• EXERCISE INSTRUCTIONS: Below are records to transcribe exactly, without their pictures.

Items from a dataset
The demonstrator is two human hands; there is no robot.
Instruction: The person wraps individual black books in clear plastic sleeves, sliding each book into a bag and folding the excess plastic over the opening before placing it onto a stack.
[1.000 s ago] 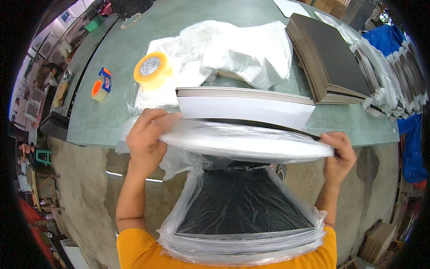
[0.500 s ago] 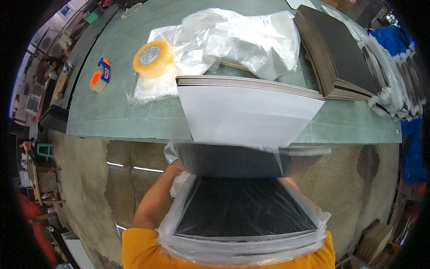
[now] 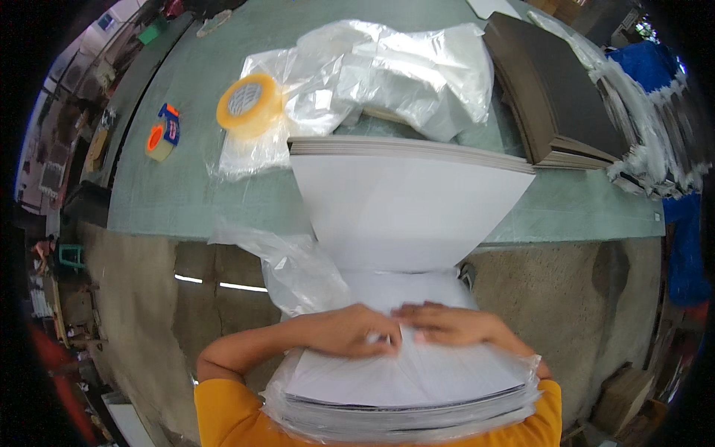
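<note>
A stack of flat boards wrapped in a clear plastic bag (image 3: 413, 428) lies against my body, its white face (image 3: 447, 376) up. Loose plastic from the bag (image 3: 302, 272) sticks out beyond my left hand. My left hand (image 3: 354, 330) rests on top of the bundle, fingers curled toward the thumb, seemingly pinching the plastic. My right hand (image 3: 450, 325) lies nearly flat beside it, fingers stretched toward the left hand and slightly blurred. Just beyond, a stack of white-faced boards (image 3: 410, 201) overhangs the near table edge.
The green table (image 3: 201, 194) holds a roll of clear tape (image 3: 249, 106), a tape dispenser (image 3: 163, 134) and crumpled clear plastic bags (image 3: 410, 71). Dark boards (image 3: 555, 82) are stacked at the right, with plastic-wrapped bundles (image 3: 655, 119) beyond them. A green stool (image 3: 71, 256) stands far left.
The wrapped bundle showed a black face and now shows a white one. Both hands, mostly hidden before, now lie on top of it. A dark, plastic-covered panel above it is gone from view.
</note>
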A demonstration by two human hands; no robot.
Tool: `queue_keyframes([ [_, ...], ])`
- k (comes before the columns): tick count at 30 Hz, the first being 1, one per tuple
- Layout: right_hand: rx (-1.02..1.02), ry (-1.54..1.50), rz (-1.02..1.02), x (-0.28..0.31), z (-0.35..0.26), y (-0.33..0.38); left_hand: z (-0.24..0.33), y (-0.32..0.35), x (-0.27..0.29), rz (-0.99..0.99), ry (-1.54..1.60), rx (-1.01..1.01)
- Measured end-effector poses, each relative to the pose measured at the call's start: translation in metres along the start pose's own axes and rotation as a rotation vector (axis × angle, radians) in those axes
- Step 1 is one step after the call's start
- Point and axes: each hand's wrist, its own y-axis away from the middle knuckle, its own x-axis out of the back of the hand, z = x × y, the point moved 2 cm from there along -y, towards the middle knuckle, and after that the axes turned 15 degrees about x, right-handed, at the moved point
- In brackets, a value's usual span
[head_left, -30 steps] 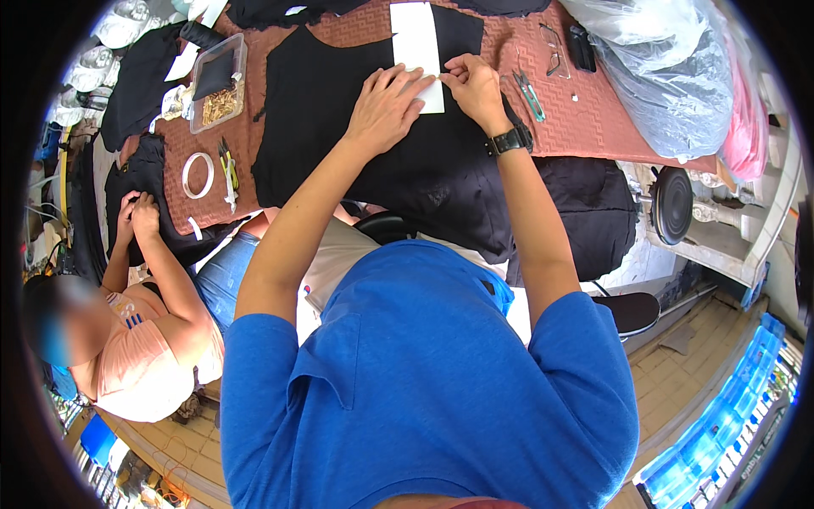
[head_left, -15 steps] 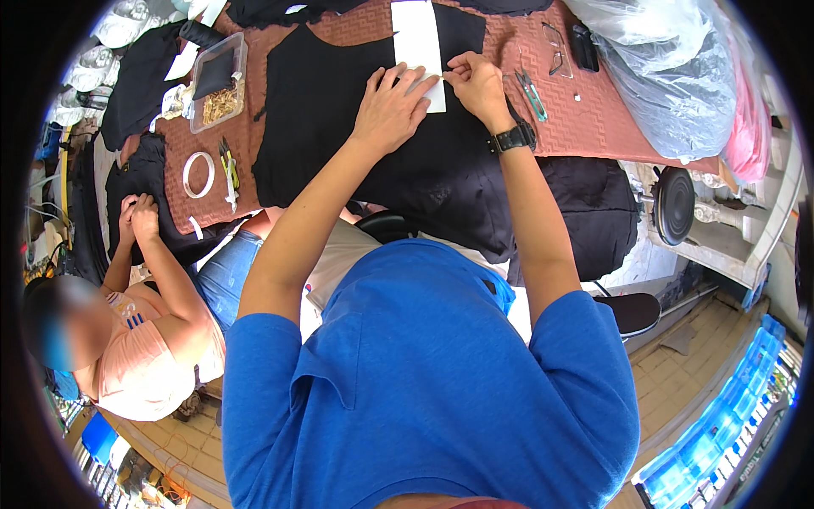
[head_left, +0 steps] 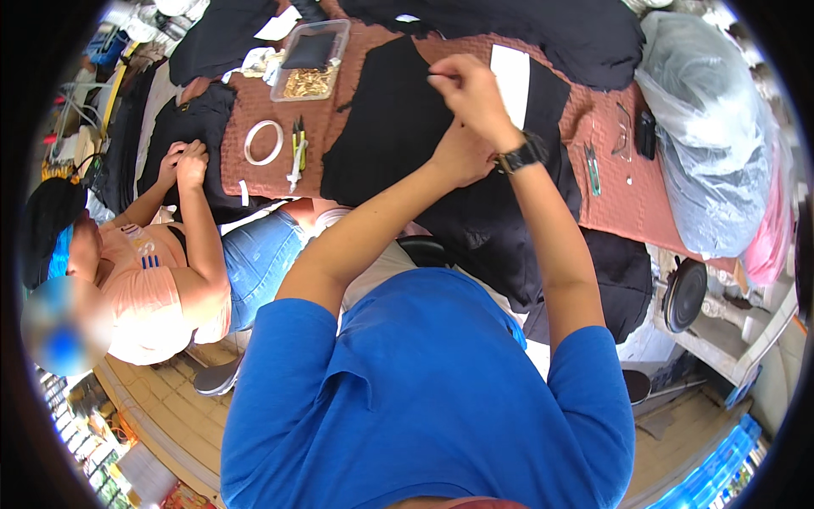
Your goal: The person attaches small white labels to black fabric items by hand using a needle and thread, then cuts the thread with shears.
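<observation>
A black fabric piece (head_left: 377, 119) lies spread on the table in front of me, with a white paper strip (head_left: 514, 85) resting flat on it to the right of my hands. My right hand (head_left: 476, 95) is raised over the fabric, thumb and fingertips pinched together; whatever is between them is too small to make out. Just below it, my left hand (head_left: 462, 155) crosses under my right wrist, near the black watch. The right hand and wrist hide the left fingers.
The brown-covered table (head_left: 280, 182) also bears a clear box (head_left: 318, 95) of gold-coloured pieces, a white ring (head_left: 264, 142), yellow-handled cutters (head_left: 297, 140), green thread snips (head_left: 593, 171) and eyeglasses (head_left: 624, 136). A large plastic bag (head_left: 704, 136) bulks at right. A co-worker (head_left: 157, 293) sits at left, hands on black cloth.
Both hands have come off the white strip. My right hand has moved left, crossing above my left hand, which has drawn back toward me. The whole view has shifted.
</observation>
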Motion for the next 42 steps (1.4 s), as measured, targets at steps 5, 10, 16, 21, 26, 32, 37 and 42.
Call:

• EXERCISE OUTPUT:
The demonstrator is two human hands; there is no robot.
Instruction: The person wraps individual black books in clear plastic sleeves, sliding each book into a bag and folding the excess plastic over the opening before placing it onto a stack.
[1.000 s ago] 
[0.500 s ago] 
[now] 
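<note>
A stack of flat boards wrapped in a clear plastic bag (image 3: 413, 428) lies against my body, its white face (image 3: 447, 376) up. Loose plastic from the bag (image 3: 302, 272) sticks out beyond my left hand. My left hand (image 3: 354, 330) rests on top of the bundle, fingers curled toward the thumb, seemingly pinching the plastic. My right hand (image 3: 450, 325) lies nearly flat beside it, fingers stretched toward the left hand and slightly blurred. Just beyond, a stack of white-faced boards (image 3: 410, 201) overhangs the near table edge.
The green table (image 3: 201, 194) holds a roll of clear tape (image 3: 249, 106), a tape dispenser (image 3: 163, 134) and crumpled clear plastic bags (image 3: 410, 71). Dark boards (image 3: 555, 82) are stacked at the right, with plastic-wrapped bundles (image 3: 655, 119) beyond them. A green stool (image 3: 71, 256) stands far left.
The wrapped bundle showed a black face and now shows a white one. Both hands, mostly hidden before, now lie on top of it. A dark, plastic-covered panel above it is gone from view.
</note>
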A demonstration by two human hands; no robot.
Tool: `queue_keyframes([ [_, ...], ])`
- k (comes before the columns): tick count at 30 Hz, the first being 1, one per tuple
- Layout: right_hand: rx (-1.02..1.02), ry (-1.54..1.50), rz (-1.02..1.02), x (-0.28..0.31), z (-0.35..0.26), y (-0.33..0.38); left_hand: z (-0.24..0.33), y (-0.32..0.35), x (-0.27..0.29), rz (-0.99..0.99), ry (-1.54..1.60), rx (-1.01..1.01)
- Measured end-effector poses, each relative to the pose measured at the call's start: translation in metres along the start pose's own axes and rotation as a rotation vector (axis × angle, radians) in those axes
- Step 1 is one step after the call's start
- Point and axes: each hand's wrist, its own y-axis away from the middle knuckle, its own x-axis out of the back of the hand, z = x × y, the point moved 2 cm from there along -y, towards the middle knuckle, and after that the axes turned 15 degrees about x, right-handed, at the moved point
- In brackets, a value's usual span
[head_left, -30 steps] 
[head_left, -15 steps] 
[head_left, +0 steps] 
Your goal: The person attaches small white labels to black fabric items by hand using a needle and thread, then cuts the thread with shears.
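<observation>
A black fabric piece (head_left: 377, 119) lies spread on the table in front of me, with a white paper strip (head_left: 514, 85) resting flat on it to the right of my hands. My right hand (head_left: 476, 95) is raised over the fabric, thumb and fingertips pinched together; whatever is between them is too small to make out. Just below it, my left hand (head_left: 462, 155) crosses under my right wrist, near the black watch. The right hand and wrist hide the left fingers.
The brown-covered table (head_left: 280, 182) also bears a clear box (head_left: 318, 95) of gold-coloured pieces, a white ring (head_left: 264, 142), yellow-handled cutters (head_left: 297, 140), green thread snips (head_left: 593, 171) and eyeglasses (head_left: 624, 136). A large plastic bag (head_left: 704, 136) bulks at right. A co-worker (head_left: 157, 293) sits at left, hands on black cloth.
Both hands have come off the white strip. My right hand has moved left, crossing above my left hand, which has drawn back toward me. The whole view has shifted.
</observation>
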Motion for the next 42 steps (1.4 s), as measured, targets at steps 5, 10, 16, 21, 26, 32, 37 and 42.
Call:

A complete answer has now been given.